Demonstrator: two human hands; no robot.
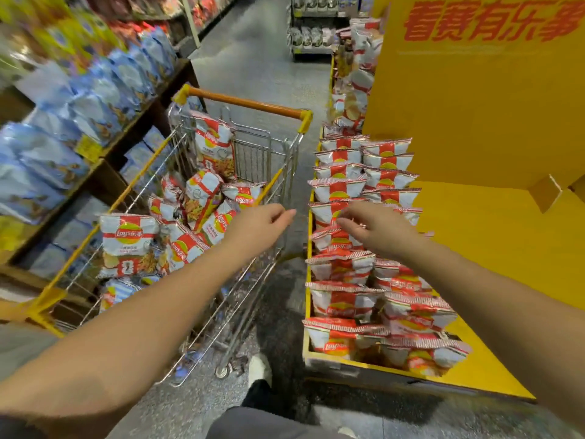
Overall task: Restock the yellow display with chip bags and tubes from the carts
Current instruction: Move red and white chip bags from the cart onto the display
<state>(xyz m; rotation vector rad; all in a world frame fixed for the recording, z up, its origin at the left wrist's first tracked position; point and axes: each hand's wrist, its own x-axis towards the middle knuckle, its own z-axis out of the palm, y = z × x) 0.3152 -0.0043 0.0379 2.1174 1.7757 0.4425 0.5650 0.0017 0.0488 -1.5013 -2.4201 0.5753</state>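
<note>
Neither hand is gripping anything right now. The left hand (262,221) is hovering over the cart's right rim with fingers loosely curled and empty, and the right hand (376,229) is hanging just above the chip bags (345,188) in the yellow display (474,122), fingers relaxed and drooping, maybe brushing a bag, can't really tell. The wire cart (240,147) is sitting left of the display, holding more red-and-white bags (128,242) in a loose heap.

Blue bags (95,99) fill wooden shelves (142,122) left of the grey floor (253,58).
</note>
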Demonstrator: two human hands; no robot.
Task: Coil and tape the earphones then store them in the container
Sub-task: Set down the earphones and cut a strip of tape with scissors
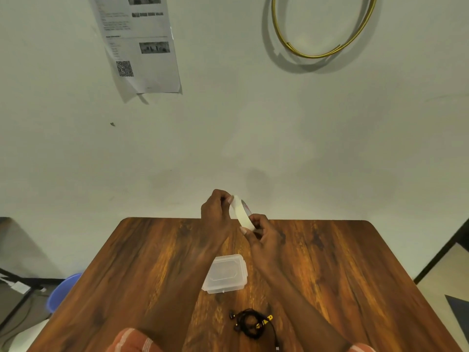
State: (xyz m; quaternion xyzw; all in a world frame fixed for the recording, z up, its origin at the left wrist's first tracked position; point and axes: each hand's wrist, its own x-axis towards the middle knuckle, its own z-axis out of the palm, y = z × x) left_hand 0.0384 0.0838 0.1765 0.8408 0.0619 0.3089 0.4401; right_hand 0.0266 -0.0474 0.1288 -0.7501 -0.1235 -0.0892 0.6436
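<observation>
— Earphones (250, 323), where do they lie?
— Low in the frame, just right of centre: a black coiled cable on the wooden table (330, 262), with yellow printed tape on the coil's right side and the plug end trailing toward the bottom edge.
— Start big, then. What fills the rest?
— A pale wall (253, 123) takes the whole upper half. A printed sheet (142, 47) hangs at upper left, a gold hoop (322, 29) at upper right.
— And the container?
— A clear plastic box (225, 274), lid closed, mid-table above the earphones, apart from them.
— The hands?
— Both are raised over the table's far edge, around a white tape roll (242, 215). The left hand (215, 212) pinches its upper rim with curled fingers; the right hand (264, 237) grips the lower rim, thumb along the roll's outer face.
</observation>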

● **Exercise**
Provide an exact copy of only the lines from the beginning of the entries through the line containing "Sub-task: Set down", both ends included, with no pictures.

● **Answer box**
Demonstrator: two human hands; no robot.
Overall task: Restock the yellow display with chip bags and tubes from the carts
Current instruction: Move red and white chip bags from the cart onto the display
<state>(xyz m; rotation vector rad; all in a world frame fixed for the recording, z up, its origin at the left wrist's first tracked position; point and axes: each hand's wrist, its own x-axis towards the middle knuckle, its own z-axis out of the palm, y = z × x) 0.3152 -0.0043 0.0379 2.1174 1.7757 0.4425 0.5650 0.0017 0.0488 -1.5013 -2.4201 0.5753</state>
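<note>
Neither hand is gripping anything right now. The left hand (262,221) is hovering over the cart's right rim with fingers loosely curled and empty, and the right hand (376,229) is hanging just above the chip bags (345,188) in the yellow display (474,122), fingers relaxed and drooping, maybe brushing a bag, can't really tell. The wire cart (240,147) is sitting left of the display, holding more red-and-white bags (128,242) in a loose heap.

Blue bags (95,99) fill wooden shelves (142,122) left of the grey floor (253,58).
</note>
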Demonstrator: two human hands; no robot.
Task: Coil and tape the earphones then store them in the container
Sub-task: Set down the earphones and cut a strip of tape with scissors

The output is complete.